In its January 6, 2009 final decision, the agency found no discrimination.

Specifically, the agency found that complainant established a prima

facie case of sex and age discrimination because the selectee, outside of

complainant's protected groups, was selected for the position of Public

Affairs Specialist. The agency nevertheless found that management

articulated legitimate, nondiscriminatory reasons for complainant's

non-selection which complainant failed to show were a pretext for

discrimination.

The selecting official (SO) stated that she implemented a reviewing

panel of three agency officials to help her find the best candidate for

the position of Public Affairs Specialist. The record reflects that 16

candidates, including complainant, applied for the subject position and

were referred to SO for consideration. SO further stated that she was

looking for someone "who had demonstrated experience in the public affairs

and managing complex and controversial issues from a public affairs

aspect. I needed someone who had experience in working with local and

regional government agencies.

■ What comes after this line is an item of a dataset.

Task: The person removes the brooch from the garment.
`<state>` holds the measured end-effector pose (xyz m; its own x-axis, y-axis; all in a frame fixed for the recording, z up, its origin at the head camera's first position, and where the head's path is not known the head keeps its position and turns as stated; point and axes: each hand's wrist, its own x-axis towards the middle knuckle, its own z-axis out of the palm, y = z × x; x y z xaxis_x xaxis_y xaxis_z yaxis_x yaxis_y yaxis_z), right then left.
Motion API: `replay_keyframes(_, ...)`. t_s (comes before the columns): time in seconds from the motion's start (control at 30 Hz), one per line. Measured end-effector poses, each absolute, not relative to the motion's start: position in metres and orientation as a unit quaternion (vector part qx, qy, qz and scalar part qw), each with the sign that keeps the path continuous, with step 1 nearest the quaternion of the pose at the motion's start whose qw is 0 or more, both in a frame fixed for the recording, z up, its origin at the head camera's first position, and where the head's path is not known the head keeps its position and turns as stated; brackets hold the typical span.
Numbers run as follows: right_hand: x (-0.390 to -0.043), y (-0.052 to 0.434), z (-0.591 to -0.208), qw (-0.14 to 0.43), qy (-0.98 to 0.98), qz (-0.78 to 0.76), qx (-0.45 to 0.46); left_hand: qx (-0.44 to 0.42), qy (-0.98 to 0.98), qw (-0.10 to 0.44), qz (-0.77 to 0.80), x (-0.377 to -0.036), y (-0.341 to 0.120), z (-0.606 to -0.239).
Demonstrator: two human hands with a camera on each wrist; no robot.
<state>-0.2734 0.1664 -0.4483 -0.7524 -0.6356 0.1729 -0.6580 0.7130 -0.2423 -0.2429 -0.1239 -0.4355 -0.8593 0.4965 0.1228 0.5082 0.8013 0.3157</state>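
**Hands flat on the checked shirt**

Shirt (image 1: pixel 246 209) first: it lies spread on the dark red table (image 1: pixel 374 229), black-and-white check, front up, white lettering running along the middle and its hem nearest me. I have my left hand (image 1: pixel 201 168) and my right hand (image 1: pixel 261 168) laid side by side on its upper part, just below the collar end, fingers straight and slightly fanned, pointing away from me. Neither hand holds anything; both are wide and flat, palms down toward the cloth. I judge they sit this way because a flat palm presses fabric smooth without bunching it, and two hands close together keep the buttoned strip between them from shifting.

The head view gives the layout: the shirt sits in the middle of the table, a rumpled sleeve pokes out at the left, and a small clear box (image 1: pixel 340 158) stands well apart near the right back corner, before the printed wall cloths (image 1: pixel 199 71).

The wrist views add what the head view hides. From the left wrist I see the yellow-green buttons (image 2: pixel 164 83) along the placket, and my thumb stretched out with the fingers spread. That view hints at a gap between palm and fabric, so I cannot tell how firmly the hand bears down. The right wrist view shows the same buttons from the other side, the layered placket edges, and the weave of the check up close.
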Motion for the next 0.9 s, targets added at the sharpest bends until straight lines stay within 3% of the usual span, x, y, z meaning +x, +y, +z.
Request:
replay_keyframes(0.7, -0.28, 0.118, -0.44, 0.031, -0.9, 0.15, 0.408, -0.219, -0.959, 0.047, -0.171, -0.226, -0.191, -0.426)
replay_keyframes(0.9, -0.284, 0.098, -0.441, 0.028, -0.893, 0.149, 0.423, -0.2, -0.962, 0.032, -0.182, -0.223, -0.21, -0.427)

I also wanted someone that had a natural

resources background and if possible experience working with wildfires

and/or other fire management aspects such as prescribed fire." SO stated

that the panel submitted a list of 4 to 5 candidates for consideration.

SO stated that she selected the selectee for the subject position because

she was the best qualified.

SO stated that in regard to public affairs experience category,

the selectee had worked since 1995 as a Fire Information Specialist

performing countless public affairs type duties such as developing

and implementing communication plans for fire and drought related

issues while complainant had some experience "but it was mainly on

the lines of marketing, business development and building training

programs for businesses to use to improve employee retention and sales."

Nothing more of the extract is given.